Hi, I love this recipe. But I have a doubt, what temperature the syrup should reach, most recipes say 115 C, would this be the case?
Hi Nora! I never use a thermometer, so I honestly cannot tell you the temperature. Sorry!
Sorry I misspelled your name, Noyra! My apologies!
I have been searching for a recipe thats not stiff like a marshmallow you can roast over a fire but not soft like fluff that won’t last, hoping this is it! Wondering if this recipe freezes well?
Hi Jordan, sorry for the late reply. I have never frozen these, so I cannot answer your question. If you try it and it works, please let me know!
Thank you for sharing! It really looks so tasty. Per what amount it has 120 kcal?
Hi Kate, one piece has 120 kcal. Just sugar and chocolate, it adds up.
The recipe is really great, thank you! The marshmallows hold their shape so well.

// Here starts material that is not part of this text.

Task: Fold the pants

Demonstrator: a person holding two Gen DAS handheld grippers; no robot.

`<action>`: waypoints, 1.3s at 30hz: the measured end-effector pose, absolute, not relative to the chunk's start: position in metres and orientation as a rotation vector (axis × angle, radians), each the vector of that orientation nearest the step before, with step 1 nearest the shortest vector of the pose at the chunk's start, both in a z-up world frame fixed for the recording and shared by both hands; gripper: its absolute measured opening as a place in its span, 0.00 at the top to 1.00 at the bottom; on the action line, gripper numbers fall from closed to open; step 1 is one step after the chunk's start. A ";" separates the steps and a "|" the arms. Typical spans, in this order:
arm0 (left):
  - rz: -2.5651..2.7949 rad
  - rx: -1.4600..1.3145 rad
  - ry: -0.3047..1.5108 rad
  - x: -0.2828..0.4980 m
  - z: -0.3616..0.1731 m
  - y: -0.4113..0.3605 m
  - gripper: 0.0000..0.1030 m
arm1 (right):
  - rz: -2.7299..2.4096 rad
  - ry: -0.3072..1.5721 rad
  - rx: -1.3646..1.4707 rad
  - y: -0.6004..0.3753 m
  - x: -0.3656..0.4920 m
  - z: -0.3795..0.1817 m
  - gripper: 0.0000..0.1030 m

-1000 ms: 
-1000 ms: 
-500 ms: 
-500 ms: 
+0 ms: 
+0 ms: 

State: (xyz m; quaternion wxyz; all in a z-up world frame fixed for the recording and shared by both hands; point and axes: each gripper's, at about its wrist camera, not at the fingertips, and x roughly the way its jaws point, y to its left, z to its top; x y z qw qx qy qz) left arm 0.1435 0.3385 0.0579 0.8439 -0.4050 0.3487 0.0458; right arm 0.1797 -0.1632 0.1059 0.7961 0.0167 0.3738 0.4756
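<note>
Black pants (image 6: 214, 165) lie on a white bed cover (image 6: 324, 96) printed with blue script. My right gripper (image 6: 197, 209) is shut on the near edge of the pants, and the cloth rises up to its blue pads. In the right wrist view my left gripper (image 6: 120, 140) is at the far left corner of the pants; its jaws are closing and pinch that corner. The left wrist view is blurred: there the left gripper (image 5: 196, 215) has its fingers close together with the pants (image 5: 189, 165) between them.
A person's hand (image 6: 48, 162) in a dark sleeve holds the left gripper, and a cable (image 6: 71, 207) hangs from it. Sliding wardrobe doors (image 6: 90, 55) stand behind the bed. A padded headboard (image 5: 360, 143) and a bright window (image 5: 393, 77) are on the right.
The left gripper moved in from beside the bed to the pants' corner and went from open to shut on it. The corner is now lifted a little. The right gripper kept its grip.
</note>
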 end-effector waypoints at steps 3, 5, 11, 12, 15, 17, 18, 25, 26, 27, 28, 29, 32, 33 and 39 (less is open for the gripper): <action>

These are cute, and I love that blue colour! I bought a tiny amount of some very expensive blue spirulina powder at a bulk food store ages ago to make things blue and… it is still in the cupboard. Probably totally clumped together by now.
I have a confession to make… I have yet to use aquafaba for anything! Though in theory one day I will. It’s good to have goals, right? ;)
How can you be vegan and not have fried aquafaba? I am kidding. I might be overrated.